Social Networks and Service Employee Innovativeness

Ozlem Ozkok, Simon J. Bell,  Kwanghui Lim,  Jagdip Singh

Session Time: Monday 29 November, 3:30pm - 5:00pm 

Mini Abstract:

Frontline interactions of service employees have been identified as crucial for service innovation and firm growth. However, several organisations struggle to continuously innovate from the frontlines. Our study brings a social network lens to the service employee innovativeness framework and identifies two relevant networks that can enhance service innovativeness: 1) knowledge exchange (KE) 2) self-governance (SG) networks. We theorise

and show that the role diversity in SG networks positively moderate the effects of role diversity in KE networks. We contribute to service marketing literature by demonstrating joint actions of service employees that facilitate knowledge flows for new service ideas and mutual negotiation of service tasks and resources for executing service work are essential for sustainable service innovativeness. A key practical implication of this study is that organisations that encourage connecting service employees broadly can enact frontline knowledge for novel service solutions and sustain their competitive advantage.

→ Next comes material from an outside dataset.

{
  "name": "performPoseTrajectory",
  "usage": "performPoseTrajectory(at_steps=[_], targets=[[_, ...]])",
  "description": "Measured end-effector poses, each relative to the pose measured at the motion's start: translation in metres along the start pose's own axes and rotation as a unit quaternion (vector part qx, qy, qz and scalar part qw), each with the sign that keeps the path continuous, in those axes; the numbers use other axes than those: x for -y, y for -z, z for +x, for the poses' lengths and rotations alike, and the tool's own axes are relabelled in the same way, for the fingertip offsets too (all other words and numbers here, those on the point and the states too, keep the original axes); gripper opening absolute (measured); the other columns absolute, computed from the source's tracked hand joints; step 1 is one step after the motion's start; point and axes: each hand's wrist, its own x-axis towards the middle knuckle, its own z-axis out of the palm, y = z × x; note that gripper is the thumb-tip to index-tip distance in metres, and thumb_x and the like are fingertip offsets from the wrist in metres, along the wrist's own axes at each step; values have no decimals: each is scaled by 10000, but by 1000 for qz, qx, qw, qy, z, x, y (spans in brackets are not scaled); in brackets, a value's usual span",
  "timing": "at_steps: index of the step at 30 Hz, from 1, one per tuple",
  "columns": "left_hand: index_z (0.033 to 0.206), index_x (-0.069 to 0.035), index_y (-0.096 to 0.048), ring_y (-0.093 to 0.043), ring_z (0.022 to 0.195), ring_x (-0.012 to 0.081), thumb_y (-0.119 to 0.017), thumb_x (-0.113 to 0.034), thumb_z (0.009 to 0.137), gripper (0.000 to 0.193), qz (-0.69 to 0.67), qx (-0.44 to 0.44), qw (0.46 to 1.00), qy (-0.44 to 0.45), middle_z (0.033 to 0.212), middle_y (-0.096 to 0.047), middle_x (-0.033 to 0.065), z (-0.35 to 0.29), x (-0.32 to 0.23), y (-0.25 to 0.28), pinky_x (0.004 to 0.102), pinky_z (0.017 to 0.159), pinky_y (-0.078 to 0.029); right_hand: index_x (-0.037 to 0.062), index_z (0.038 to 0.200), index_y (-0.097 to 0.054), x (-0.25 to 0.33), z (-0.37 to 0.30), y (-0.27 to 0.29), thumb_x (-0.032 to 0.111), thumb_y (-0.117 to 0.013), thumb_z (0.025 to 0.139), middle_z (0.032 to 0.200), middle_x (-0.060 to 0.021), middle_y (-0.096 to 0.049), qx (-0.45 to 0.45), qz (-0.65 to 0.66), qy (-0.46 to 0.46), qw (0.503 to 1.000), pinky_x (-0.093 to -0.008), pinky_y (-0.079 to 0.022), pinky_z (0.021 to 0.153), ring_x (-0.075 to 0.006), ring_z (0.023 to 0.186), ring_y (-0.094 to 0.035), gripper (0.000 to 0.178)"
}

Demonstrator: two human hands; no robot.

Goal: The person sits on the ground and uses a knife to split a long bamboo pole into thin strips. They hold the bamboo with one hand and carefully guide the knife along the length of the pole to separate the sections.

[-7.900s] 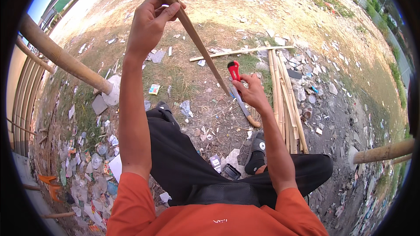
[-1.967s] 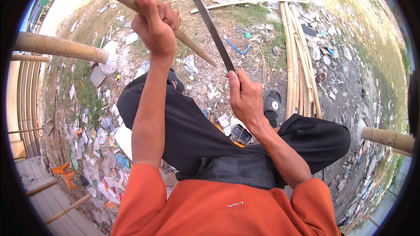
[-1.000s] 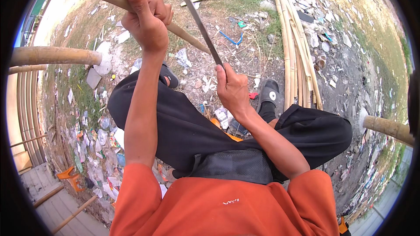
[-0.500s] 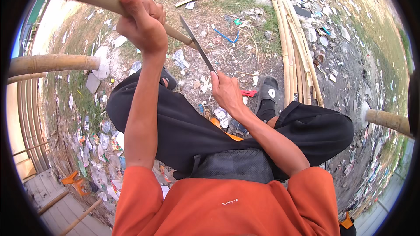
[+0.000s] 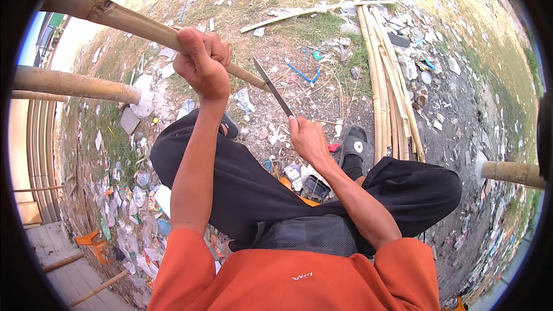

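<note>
My left hand (image 5: 203, 63) is closed round a long bamboo pole (image 5: 127, 22), thumb lying along its upper side. The pole slants from the upper left down toward the middle, its lower end near the ground. In my right hand (image 5: 310, 140) is the handle of a machete (image 5: 273, 87), which the fingers hide. Its straight dark blade points up and left, and its flat side crosses the pole's lower end. I cannot tell whether the edge touches the bamboo.
Split bamboo strips (image 5: 385, 86) lie in a bundle to the right, with another strip (image 5: 311, 14) across the far side. Bamboo posts (image 5: 80, 84) stand at left and right. Litter covers the ground, including a blue plastic strip (image 5: 303, 74). My sandalled foot (image 5: 353, 143) rests near the bundle.
The whole scene sits lower in view, as the head has tilted. Both hands keep their holds on the pole and the machete, and the blade remains by the pole's lower end.
</note>
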Motion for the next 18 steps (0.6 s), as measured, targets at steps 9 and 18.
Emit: performPoseTrajectory(at_steps=[9, 18], targets=[[644, -141, -261, -146, 414, 43, -441, -505, 963, 517, 27, 2, 1000, -4, 508, -180, -64, -4, 2, -8, 255, 394, -124, 9, 929, -618, -24, -6, -38, 286, -447, 962, 652, -252, -603, -20, -33, -5, 999, -527, -487, 646, -449, 682, -612, 328], [645, -132, -267, -152, 413, 45, -422, -494, 974, 513, 34, -9, 999, -6, 497, -189, -59, 2, 3, 11, 252, 397, -126, 22, 847, -626, 18, 9, -17, 328, -452, 955, 715, -261, -625, -50, 94, 15, 994, -512, -510, 652, -446, 706, -627, 368]])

Re-imagining issue framing: The Women's Butterfly Project

Rebekah Russell-Bennett, Melissa Bull, Nick Kelly, Kate Letheren, Joy Parkinson, Jinglan Zhang

Wednesday 1 December, 10:30am - 12:00pm 

Short Abstract:

While social marketers typically research and practice on topics such as homelessness, obesity and domestic violence, the negative framing of these social issues can undermine and restrict the solutions that can be designed. There is significant evidence to demonstrate that a strengths-based rather deficit approach to social issue framing is more effective; however, there is little guidance on how to move from negative framing of a social issue (deficit-approach) to positive framing of a social issue (strengths-based). Using service design and reflexivity, this research involved a cross-discipline team of 15 researchers, 15 expert-proxies and women of lived experience, 11 early responders and 13 user-testers to co-design a digital portal prototype to prevent homelessness for mature women. The findings identified four project features that require focus for a strengths-based approach. This research also developed a checklist for reframing a social issue as positive using a strength-based approach.

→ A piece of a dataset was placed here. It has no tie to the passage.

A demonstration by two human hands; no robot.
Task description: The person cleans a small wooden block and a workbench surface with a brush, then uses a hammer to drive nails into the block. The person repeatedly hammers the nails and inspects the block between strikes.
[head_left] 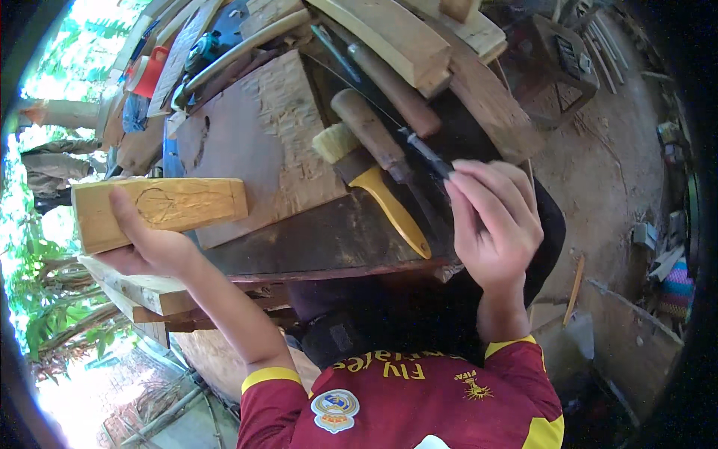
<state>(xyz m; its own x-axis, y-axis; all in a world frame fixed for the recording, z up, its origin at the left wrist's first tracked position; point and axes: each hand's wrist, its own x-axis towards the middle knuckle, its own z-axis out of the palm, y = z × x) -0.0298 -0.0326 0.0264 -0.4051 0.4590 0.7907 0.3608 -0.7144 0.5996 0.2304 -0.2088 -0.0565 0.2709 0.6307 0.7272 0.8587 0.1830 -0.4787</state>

Older Consumer Stereotypes and Technology: A Review

Pao Franco

Session Time: Tuesday 30 November, 11:00am - 12:30pm 

Short Abstract:

Adopting and consuming tech-products is considered important for older consumer wellbeing. Extant studies examine what shapes older consumers’ acceptances and resistances of technologies. However, studies risk reifying age-related stereotypes when often featuring older consumers as fearful of tech-products and having declining physical/cognitive capabilities. While stereotypes may hold a ‘kernel-of-truth’ and underpin well-intentioned research, this systemic literature review paper critically reflects on how age-related stereotypes may be sensitising research efforts in technology consumption scholarship in marketing. A 2x3 theoretical framework is developed that categorises extant literature based on the presence of age-related stereotypes (negative/non-negative) and portrayed orientations to technology (resisting/discerning/seeking) in findings and theory sections. The resulting six categories turn these considerations into ‘productive tensions’ for researchers, marketers, and policymakers to work with by mapping out future research directions and practical implications. These include under-researched perspectives of older consumers as active tech-seekers, and equally, non-adopters with non-technophobic reasons to resist adoption.